EXERCISE REQUIREMENTS >> Some of the lines below need repeating. Reproduce exactly those between the lines holding "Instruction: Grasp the" and "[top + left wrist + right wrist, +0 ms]", inclusive.

------ DATA TO USE ------

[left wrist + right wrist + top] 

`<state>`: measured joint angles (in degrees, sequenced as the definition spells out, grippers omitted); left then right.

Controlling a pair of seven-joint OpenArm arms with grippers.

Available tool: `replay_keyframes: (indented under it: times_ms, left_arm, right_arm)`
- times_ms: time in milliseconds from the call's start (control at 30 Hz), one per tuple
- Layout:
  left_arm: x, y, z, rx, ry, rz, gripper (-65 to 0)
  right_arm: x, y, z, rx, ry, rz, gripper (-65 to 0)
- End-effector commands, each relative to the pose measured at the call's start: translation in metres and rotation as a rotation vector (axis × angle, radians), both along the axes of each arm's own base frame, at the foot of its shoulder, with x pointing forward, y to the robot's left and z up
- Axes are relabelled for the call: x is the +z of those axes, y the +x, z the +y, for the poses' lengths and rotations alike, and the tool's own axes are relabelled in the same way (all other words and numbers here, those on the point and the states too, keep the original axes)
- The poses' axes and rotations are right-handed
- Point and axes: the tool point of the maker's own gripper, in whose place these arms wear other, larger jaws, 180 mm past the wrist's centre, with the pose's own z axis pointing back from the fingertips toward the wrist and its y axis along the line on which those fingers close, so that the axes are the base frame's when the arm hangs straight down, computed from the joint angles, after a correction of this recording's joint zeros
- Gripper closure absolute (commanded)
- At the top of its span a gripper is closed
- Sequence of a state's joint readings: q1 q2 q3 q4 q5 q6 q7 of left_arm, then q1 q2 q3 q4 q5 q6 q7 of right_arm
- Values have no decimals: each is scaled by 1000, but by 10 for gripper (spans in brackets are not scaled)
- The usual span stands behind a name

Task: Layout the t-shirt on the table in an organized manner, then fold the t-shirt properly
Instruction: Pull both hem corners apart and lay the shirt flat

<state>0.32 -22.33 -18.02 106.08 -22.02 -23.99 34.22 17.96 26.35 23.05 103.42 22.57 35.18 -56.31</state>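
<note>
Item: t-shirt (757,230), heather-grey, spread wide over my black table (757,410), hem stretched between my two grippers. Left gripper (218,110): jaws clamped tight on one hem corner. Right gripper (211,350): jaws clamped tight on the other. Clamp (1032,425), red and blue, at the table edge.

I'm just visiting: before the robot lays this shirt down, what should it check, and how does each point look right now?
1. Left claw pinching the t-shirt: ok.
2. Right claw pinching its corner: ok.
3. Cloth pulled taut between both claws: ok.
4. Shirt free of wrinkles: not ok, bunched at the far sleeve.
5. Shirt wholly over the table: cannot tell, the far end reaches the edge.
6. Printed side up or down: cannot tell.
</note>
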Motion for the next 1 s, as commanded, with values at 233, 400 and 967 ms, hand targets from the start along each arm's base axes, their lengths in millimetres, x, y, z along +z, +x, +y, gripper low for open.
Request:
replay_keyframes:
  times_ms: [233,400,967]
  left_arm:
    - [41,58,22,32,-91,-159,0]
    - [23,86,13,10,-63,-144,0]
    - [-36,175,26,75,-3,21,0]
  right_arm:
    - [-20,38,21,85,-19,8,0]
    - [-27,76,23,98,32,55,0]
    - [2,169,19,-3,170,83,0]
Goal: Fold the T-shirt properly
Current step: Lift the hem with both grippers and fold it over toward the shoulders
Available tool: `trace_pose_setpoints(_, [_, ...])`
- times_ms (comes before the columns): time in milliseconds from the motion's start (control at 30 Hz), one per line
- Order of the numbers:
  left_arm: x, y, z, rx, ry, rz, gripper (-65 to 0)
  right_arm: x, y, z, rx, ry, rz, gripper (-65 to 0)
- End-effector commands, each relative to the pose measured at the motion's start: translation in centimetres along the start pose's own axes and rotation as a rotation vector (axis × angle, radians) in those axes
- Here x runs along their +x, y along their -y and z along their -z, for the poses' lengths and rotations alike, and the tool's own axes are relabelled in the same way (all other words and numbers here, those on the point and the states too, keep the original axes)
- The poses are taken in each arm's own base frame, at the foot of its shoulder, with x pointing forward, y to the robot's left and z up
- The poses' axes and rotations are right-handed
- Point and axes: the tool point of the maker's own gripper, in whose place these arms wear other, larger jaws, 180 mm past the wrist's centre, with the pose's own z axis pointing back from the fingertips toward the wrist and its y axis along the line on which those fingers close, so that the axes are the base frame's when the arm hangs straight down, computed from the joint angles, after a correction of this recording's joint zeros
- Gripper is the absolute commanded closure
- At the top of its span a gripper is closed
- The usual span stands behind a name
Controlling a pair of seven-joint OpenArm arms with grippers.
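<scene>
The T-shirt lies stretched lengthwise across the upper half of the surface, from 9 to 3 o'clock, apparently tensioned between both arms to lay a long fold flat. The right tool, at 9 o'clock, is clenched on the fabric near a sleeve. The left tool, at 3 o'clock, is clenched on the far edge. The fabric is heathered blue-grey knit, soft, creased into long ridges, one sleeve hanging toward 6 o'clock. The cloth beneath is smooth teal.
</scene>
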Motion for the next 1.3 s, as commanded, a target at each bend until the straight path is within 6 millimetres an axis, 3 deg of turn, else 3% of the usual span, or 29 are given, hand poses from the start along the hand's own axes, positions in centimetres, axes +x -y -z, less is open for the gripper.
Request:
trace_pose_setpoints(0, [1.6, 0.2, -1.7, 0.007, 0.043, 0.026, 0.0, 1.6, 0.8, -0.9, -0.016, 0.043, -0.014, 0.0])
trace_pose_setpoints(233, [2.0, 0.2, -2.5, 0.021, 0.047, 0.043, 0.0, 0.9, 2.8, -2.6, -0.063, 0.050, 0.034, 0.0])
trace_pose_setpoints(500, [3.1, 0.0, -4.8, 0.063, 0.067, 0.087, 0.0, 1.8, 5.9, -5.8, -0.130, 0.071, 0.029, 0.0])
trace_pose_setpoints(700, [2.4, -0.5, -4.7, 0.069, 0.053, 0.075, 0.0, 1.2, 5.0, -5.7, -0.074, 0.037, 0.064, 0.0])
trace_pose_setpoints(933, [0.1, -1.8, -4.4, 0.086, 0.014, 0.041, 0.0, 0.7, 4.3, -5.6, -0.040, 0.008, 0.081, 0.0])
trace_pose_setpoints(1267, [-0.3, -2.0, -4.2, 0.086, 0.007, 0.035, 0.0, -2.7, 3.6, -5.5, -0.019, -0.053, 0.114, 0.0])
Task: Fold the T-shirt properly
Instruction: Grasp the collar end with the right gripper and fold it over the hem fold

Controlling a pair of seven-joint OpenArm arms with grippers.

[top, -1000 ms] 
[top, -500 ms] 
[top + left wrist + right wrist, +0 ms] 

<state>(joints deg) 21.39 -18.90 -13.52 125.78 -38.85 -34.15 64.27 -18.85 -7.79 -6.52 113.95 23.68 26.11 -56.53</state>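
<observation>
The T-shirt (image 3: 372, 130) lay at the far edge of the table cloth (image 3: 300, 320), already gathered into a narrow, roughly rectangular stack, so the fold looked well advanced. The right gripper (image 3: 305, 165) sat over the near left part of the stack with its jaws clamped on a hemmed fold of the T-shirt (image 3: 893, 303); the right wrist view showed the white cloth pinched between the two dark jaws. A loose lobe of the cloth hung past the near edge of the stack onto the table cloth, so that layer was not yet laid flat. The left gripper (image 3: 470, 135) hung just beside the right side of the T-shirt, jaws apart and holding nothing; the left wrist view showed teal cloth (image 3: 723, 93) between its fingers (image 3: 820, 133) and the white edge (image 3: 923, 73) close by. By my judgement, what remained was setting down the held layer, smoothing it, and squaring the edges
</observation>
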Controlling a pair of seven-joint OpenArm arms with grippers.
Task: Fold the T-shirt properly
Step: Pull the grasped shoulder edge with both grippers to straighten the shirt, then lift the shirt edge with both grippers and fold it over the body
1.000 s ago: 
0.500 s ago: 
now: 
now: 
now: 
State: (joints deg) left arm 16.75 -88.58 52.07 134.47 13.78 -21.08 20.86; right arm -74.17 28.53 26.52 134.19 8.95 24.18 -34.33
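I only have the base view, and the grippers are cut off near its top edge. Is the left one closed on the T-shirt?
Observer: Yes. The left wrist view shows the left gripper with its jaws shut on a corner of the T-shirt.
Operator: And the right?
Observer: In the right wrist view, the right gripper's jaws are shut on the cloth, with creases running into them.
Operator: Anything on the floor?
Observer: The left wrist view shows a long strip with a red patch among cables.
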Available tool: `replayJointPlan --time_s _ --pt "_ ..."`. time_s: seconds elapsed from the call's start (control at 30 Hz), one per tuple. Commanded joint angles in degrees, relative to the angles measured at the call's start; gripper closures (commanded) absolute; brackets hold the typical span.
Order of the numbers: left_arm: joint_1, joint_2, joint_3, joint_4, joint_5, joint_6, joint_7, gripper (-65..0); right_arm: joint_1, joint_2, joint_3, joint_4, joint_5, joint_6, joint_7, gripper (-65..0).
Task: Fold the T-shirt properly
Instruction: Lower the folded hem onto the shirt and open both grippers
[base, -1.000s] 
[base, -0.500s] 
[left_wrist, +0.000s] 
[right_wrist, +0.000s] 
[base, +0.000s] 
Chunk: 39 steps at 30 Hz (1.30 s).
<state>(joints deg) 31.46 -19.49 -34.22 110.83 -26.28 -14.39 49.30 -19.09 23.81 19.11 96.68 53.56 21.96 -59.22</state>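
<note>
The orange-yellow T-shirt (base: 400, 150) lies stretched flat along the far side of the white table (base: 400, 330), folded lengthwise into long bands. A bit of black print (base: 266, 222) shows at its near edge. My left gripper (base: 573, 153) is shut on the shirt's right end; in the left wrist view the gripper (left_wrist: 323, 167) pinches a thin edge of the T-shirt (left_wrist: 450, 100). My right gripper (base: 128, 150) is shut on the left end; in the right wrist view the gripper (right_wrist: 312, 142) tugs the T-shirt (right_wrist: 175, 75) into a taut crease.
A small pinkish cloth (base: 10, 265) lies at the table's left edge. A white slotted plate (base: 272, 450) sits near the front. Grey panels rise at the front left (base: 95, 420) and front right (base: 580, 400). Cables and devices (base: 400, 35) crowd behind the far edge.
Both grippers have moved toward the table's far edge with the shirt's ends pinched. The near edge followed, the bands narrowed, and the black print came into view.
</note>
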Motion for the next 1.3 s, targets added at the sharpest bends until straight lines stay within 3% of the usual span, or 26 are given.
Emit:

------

TASK OUTPUT >>
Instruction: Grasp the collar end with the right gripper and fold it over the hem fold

Controlling a pair of seven-joint OpenArm arms with grippers.

[top, -1000 ms] 
[top, -500 ms] 
[top + left wrist + right wrist, +0 ms] 

This output is complete, and the exercise is done.